One possibility is to generalize additivity. The most prominent example is q-additivity
$$ S(A \cup B) = S(A) \oplus_q S(B|A)$$
where \(x \oplus_q y = x + y + (1-q) xy\) is q-addition
\(S(B|A)= \sum_i \rho_i(q)^A S(B|A=a_i)\) is conditional entropy
and \(\rho_i = p_i^q/\sum_k p_k^q\) is escort distribution.
This uniquely determines Tsallis entropy
$$S_q(p) = \frac{1}{1-q}\left(\sum_i p_i^q-1\right)$$
Abe, Phys. Lett. A 271 (2000) 74.
Kolmogorov-Nagumo average
Another possibility is to consider a different type of averaging
In the original SK axioms, the conditional entropy is defined as the arithmetic average of \(S(B|A=a_i)\)
We can use alternative averaging, as Kolmogoro-Nagumo average
$$\langle X \rangle_f = f^{-1} \left(\sum_i p_i f(x_i)\right)$$
By keeping addivity, but taking \(S(B|A)= f^{-1}(\sum_i \rho_i(q)^A f(S(B|A=a_i))\)
for \(f(x) = \frac{e^{(1-q)x}-1}{1-q}\) we uniquely obtain Rényi entropy
$$R_q(p) = \frac{1}{1-q}\log \sum_i p_i^q$$
Jizba, Arimitsu, Annals of Physics 312 (1) (2004)17-59
Generalized SK axioms and pseudo-additive entropies
Entropy composability
and group entropies
Entropy composability
and group entropies
Entropy and scaling
We have been mentioning the issue of extensivity before
Let us see how the multiplicity and entropy scales with size \(N\)
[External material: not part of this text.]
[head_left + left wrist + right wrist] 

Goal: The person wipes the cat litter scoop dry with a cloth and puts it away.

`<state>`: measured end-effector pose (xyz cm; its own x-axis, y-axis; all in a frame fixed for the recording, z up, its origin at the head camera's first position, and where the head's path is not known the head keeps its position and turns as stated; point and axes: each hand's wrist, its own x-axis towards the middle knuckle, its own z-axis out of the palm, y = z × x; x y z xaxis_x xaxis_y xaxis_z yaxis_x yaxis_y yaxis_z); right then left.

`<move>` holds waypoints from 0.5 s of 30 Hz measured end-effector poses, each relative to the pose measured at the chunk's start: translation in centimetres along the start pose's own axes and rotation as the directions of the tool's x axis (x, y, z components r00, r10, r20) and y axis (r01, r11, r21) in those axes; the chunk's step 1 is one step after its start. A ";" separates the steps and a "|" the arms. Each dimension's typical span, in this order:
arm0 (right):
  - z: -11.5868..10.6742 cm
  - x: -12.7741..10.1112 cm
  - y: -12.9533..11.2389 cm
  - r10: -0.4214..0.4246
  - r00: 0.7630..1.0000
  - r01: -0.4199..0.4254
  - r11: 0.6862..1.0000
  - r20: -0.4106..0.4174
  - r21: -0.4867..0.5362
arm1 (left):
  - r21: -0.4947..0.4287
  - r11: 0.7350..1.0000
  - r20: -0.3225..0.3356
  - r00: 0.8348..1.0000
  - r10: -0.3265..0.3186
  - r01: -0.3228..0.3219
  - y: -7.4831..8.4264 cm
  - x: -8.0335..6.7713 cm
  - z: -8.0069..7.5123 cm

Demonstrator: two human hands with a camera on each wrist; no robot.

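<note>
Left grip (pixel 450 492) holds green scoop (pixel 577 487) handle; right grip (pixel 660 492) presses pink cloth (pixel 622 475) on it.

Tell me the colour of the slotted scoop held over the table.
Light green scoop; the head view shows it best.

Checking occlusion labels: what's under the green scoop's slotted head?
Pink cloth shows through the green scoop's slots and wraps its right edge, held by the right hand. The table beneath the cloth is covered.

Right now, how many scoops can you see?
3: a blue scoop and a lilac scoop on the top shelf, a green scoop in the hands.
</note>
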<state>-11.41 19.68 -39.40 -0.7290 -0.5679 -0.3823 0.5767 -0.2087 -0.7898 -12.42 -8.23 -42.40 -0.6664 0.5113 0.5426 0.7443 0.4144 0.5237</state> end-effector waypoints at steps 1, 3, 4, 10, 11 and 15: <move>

This allows us to introduce a classification of entropies
How the sample space changes when we rescale its size \( N \mapsto \lambda N \)?
The ratio behaves like \(\frac{W(\lambda N)}{W(N)} \sim \lambda^{c_0} \) for \(N \rightarrow \infty\)
the exponent can be extracted by \(\frac{d}{d\lambda}|_{\lambda=1}\): \(c_0 = \lim_{\rightarrow \infty} \frac{N W'(N)}{W(N)}\)
For the leading term we have \(W(N) \sim N^{c_0}\).
Is it only possible scaling? We have \( \frac{W(\lambda N)}{W(N)} \frac{N^{c_0}}{(\lambda N)^{c_0}} \sim 1 \)
Let us use the other rescaling \( N \mapsto N^\lambda \)
The we get that \(\frac{W(N^\lambda)}{W(N)} \frac{N^{c_0}}{N^{\lambda c_0}} \sim \lambda^{c_1}\)
First correction is \(W(N) \sim N^{c_0} (\log N)^{c_1}\)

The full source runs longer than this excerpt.